El Morro is a private entity that is not listed on any public exchange. The following table illustrates the summarized financial information for the Company’s investment in El Morro:
$ | $ | ||
2013 | 2012 | ||
Current assets | 1.2 | 1.6 | |
Non-current assets | 271.5 | 247.4 | |
Current liabilities | (14.7) | (22.0) | |
Equity | 258.0 | 227.0 | |
Portion of the Company's ownership | 30% | 30% | |
The Company's share of net assets in Associate | 77.4 | 68.1 | |
Initial purchase price allocation and other consolidation entries | 355.7 | 355.1 | |
Carrying amount of the investment | 433.1 | 423.2 |
13. LONG-TERM DEBT
Long-term debt consists of the following at December 31:
$ | $ | |||
2013 | 2012 | |||
Senior unsecured notes - due April 15, 2020 | a | 293.3 | 292.5 | |
Senior unsecured notes - due November 15, 2022 | b | 490.8 | 490.1 | |
El Morro project funding loan | c | 78.4 | 65.2 | |
Revolving credit facility | d | - | - | |
862.5 | 847.8 |
(a) Senior Unsecured Notes – due April 15, 2020
On April 5, 2012, the Company issued $300.0 million of Senior Unsecured Notes (“2020 Unsecured Notes”). As at December 31, 2013 the face value was $300.0 million. The 2020 Unsecured Notes are denominated in U.S. dollars, mature and become due and payable on April 15, 2020, and bear interest at the rate of 7% per annum. Interest is payable in arrears in equal semi-annual instalments on April 15 and October 15 in each year.
The Company incurred transaction costs of $8.0 million which have been offset against the carrying amount of the 2020 Unsecured Notes and will be amortized using the effective interest method.

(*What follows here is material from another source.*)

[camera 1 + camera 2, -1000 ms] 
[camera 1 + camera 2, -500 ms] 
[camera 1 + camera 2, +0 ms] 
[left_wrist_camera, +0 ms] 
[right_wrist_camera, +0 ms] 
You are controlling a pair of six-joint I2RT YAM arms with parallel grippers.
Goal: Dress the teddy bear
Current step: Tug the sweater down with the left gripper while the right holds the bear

The 2020 Unsecured Notes are redeemable by the company in whole or in part:
· | At any time prior to April 15, 2016 at a redemption price of 100% of the aggregate principal amount of the notes, plus a make-whole premium, plus accrued and unpaid interest, if any, to the redemption date. |
· | During the 12 month period beginning on April 15 of the years indicated at the redemptions prices below, expressed as a percentage of the principal amount of the notes to be redeemed, plus accrued and unpaid interest, if any, to the redemption date. |
2016 | 103.50% |
2017 | 101.75% |
2018 and thereafter | 100.00% |
(b) Senior Unsecured Notes – due November 15, 2022
On November 15, 2012, the Company issued $500.0 million of Senior Unsecured Notes (“2022 Unsecured Notes”). As at December 31, 2012 the face value was $500.0 million. The 2022 Unsecured Notes are denominated in U.S. dollars, mature and become due and payable on November 15, 2022, and bear interest at the rate of 6.25% per annum. Interest is payable in arrears in equal semi-annual instalments on May 15 and November 15 in each year.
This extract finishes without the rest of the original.